WORK ITEM -> What you return should be the complete data below, word for word, with no pictures in it.

+++

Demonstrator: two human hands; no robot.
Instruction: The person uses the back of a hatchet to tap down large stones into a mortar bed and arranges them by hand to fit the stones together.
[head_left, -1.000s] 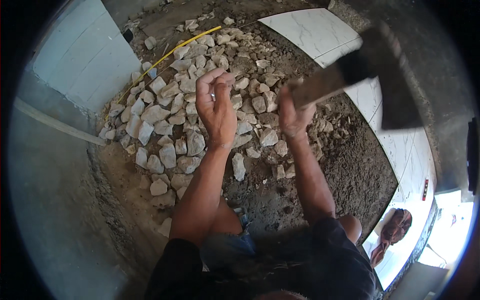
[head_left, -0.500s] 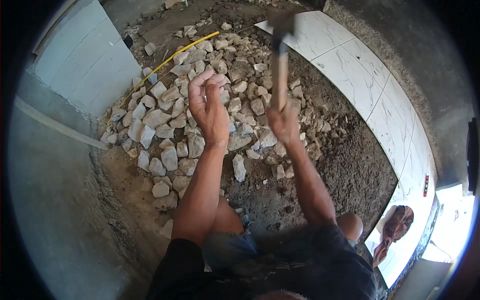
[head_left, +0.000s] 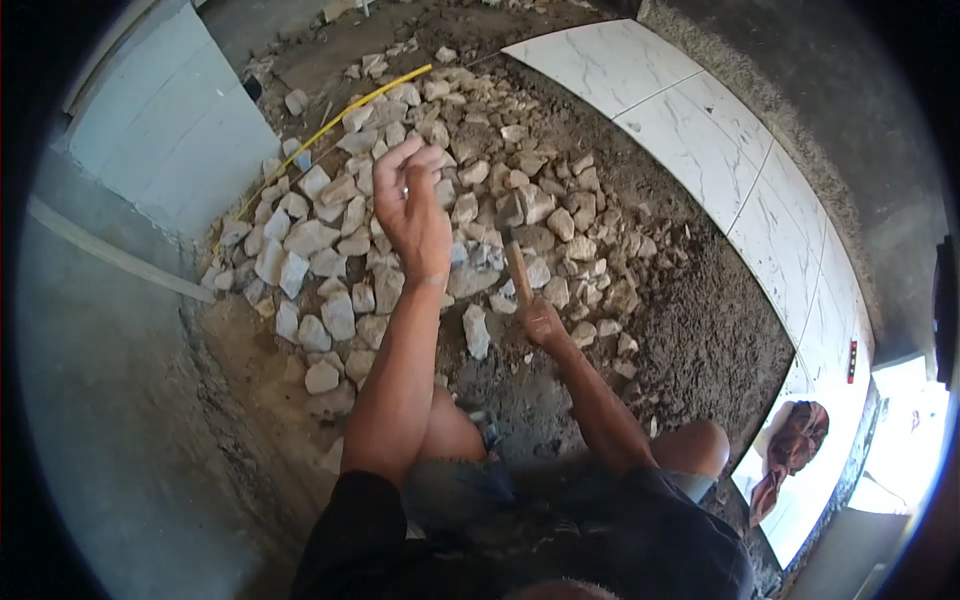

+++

ANSWER BOX ->
Demonstrator: two human hands; no robot.
Instruction: The person uses the back of a hatchet to tap down large stones into a mortar bed and arranges them by hand to fit the stones together.
[head_left, -1.000s] 
[head_left, -0.500s] 
[head_left, +0.000s] 

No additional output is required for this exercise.